Musik rock dianggap bertentangan dengan budaya lokal. Hal ini menyebabkan anggota grup band legendaris Koes Plus masuk bui selama empat bulan di Penjara Glodok. Tidak cuma Koes Plus lho. Saat Indonesia dan Malaysia memanas akibat konflik perbatasan laut pada 2010, anggota DPR sempat mengusulkan boikot serial kartun populer Upin-Ipin buatan Negeri Jiran

Rezasyah menjelaskan definisi boikot atau pelarangan sangat luas, mencakup boikot langsung dan tidak langsung. Dalam konteks industri hiburan, boikot tidak selalu terang-terangan seperti yang dilakukan Saudi atas Turki, atau Cina atas Korea Selatan. Contoh yang paling mudah ditemukan adalah keharusan sulih suara acara televisi berbahasa asing, pembatasan izin edar di waktu-waktu tertentu, sebagai bentuk boikot tidak langsung terhadap produk industri hiburan negara asing.

Iklan

“Negara biasanya mikir-mikir. Kalau dia terang-terangan melakukan boikot, maka akan menjadi reciprocal. Pihak lawan juga akan melakukan hal yang sama. Masing-masing negara akan pintar-pintaran agar boikot dilakukan, tetapi tidak formil,” ungkap Rezasyah kepada VICE. “Sekarang negara-negara yang lebih pintar tidak akan mengumumkan itu, alih-alih mereka menggunakan kebijakan di belakang layar yang tujuannya sama.”
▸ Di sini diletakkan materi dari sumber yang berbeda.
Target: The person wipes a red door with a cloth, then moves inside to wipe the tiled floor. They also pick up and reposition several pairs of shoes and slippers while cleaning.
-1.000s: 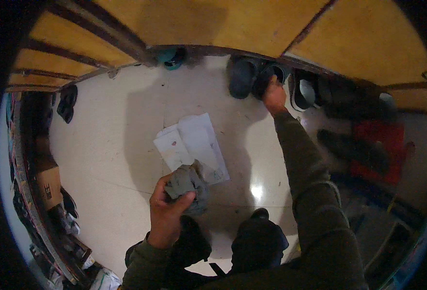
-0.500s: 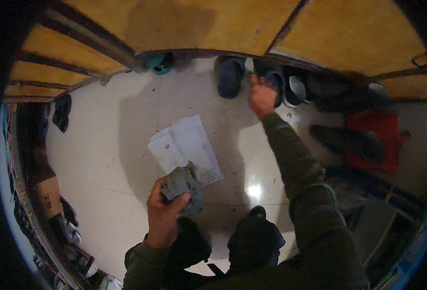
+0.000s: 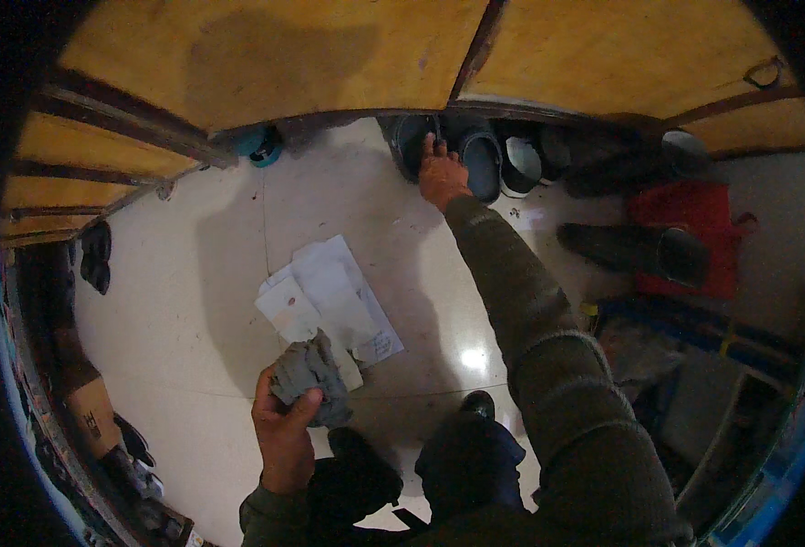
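looks dim, grainy; shows white glare on floor (image 3: 474, 358), soft shadow on wooden panel (image 3: 279, 59); bends straight edges outward.

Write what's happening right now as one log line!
left hand: holding crumpled grey cloth | right hand: at dark rounded shoe, contact unclear | pale shiny floor: white paper sheets

L hand (image 3: 282, 433) nr body, fingers curled, thumb opp. R arm (image 3: 530, 319) extended fwd; R hand (image 3: 443, 178) palm dn, fingertips fwd.
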Demonstrator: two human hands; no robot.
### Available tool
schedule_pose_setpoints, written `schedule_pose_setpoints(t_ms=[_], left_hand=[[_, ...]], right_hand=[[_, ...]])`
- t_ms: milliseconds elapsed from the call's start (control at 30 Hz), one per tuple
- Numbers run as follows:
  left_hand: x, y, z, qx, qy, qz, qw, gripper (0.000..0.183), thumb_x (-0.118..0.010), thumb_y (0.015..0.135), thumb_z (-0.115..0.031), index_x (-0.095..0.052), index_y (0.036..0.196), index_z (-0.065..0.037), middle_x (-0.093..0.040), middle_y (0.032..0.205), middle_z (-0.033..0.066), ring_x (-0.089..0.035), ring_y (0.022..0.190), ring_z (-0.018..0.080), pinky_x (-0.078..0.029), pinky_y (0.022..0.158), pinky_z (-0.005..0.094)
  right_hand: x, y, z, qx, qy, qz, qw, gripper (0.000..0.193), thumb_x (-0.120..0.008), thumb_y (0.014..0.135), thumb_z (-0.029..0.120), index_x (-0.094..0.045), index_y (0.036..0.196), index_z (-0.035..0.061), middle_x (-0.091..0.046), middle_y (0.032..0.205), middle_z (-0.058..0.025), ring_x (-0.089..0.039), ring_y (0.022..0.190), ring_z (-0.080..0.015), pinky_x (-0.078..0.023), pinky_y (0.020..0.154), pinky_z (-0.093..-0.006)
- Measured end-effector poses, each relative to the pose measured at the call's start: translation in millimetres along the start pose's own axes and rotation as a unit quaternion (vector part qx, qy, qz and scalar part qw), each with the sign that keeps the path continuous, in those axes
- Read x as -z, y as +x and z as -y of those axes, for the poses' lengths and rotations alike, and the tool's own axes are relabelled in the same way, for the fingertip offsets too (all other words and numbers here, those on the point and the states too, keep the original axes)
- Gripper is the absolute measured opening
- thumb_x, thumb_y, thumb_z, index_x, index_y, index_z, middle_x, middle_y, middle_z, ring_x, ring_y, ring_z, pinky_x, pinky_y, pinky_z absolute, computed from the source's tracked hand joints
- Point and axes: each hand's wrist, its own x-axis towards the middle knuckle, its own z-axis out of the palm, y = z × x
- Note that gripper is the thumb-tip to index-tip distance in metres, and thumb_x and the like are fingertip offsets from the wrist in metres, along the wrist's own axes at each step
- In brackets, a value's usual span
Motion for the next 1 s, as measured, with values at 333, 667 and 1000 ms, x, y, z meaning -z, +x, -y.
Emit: schedule_pose_setpoints(t_ms=[333, 667, 1000], left_hand=[[-14, 13, 6, 0.02, 0.012, 0.054, 0.998, 0.058, -0.083, 0.086, -0.012, -0.057, 0.138, -0.004, -0.067, 0.125, 0.008, -0.065, 0.117, 0.0228, -0.051, 0.106, 0.0414], [-5, 3, 1, 0.015, 0.03, 0.02, 0.999, 0.059, -0.082, 0.087, -0.013, -0.056, 0.139, -0.002, -0.067, 0.126, 0.0085, -0.065, 0.117, 0.022, -0.05, 0.105, 0.0402], [-10, 62, 55, -0.013, 0.119, 0.087, 0.989, 0.066, -0.08, 0.089, -0.009, -0.052, 0.148, -0.002, -0.065, 0.134, 0.0107, -0.063, 0.121, 0.0218, -0.051, 0.105, 0.0369]], right_hand=[[0, -25, -127, -0.102, 0.042, 0.08, 0.991, 0.039, -0.061, 0.096, 0.016, -0.062, 0.133, 0.0059, -0.062, 0.138, -0.0236, -0.068, 0.111, -0.0481, -0.057, 0.092, -0.0574], [37, 26, -16, -0.102, 0.144, 0.126, 0.976, 0.046, -0.063, 0.093, 0.009, -0.059, 0.139, 0.0046, -0.061, 0.137, -0.0264, -0.07, 0.104, -0.0495, -0.058, 0.088, -0.0556], [160, -199, 70, -0.065, 0.728, 0.401, 0.551, 0.07, -0.07, 0.102, 0.049, -0.046, 0.158, 0.0168, -0.065, 0.136, -0.0098, -0.065, 0.115, -0.0234, -0.054, 0.1, -0.0407]])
Jadi, pada intinya hampir semua negara di dunia melakukan boikot terhadap produk industri hiburan negara asing baik langsung maupun tidak langsung. Harus diakui boikot industri hiburan adalah cara yang paling mudah dan tak terasa secara langsung.

“Industri hiburan punya dimensi psikologis yang bisa masuk ke alam bawah sadar para konsumen. Dimensi ini jangka panjang menyangkut softpower negara tersebut. Strategis sekali cara ini, walaupun dari segi ekonomi tidak menjanjikan,” ungkap Rezasyah.

Pengamat Budaya Pop dari Pabrikultur, Hikmat Darmawan membenarkan bila di masa mendatang, serial TV akan lebih rentan diboikot. Dulu negara-negara berfokus pada boikot komoditas tertentu seperti pangan, semenjak berkembangnya era teknologi dan televisi, boikot industri hiburan bisa dibilang setara dengan boikot kebutuhan primer.

“[Boikot industri hiburan] sebagai pernyataan politik bagus,” ujar Hikmat ketika dihubungi VICE. “Enak, relatif lebih mudah dilakukan… selain itu punya nilai simbolik yang mudah dibangun misalnya patriotisme.”

Menurut Hikmat, dalam ekonomi konsumsi semangat patriotisme kolektif seperti ujaran “blokir produk tersebut karena mengandung budaya asing” gampang digalakan dan mudah tersebar. Intinya, jenis boikot demikian didengungkan sebagai langkah untuk memproteksi negara bukan cuma dari politik tapi juga dari "kebudayaan asing."

Makanya, daripada memboikot komoditas impor Malaysia ke Indonesia lain seperti besi dan mesin, pernyataan politik menolak Upin Ipin jauh lebih mudah dipahami oleh hampir seluruh kalangan di Indonesia.

“Kalau memboikot produk hiburan itu kayak ‘kalau elo patriot, elo bisa hidup tanpa [produk hiburan] itu’ tapi kalau misalnya kita enggak impor beras lagi (boikot pangan) ‘kalau elo patriot jangan makan beras’ nah kan itu agak susah ya,” ujar Hikmat.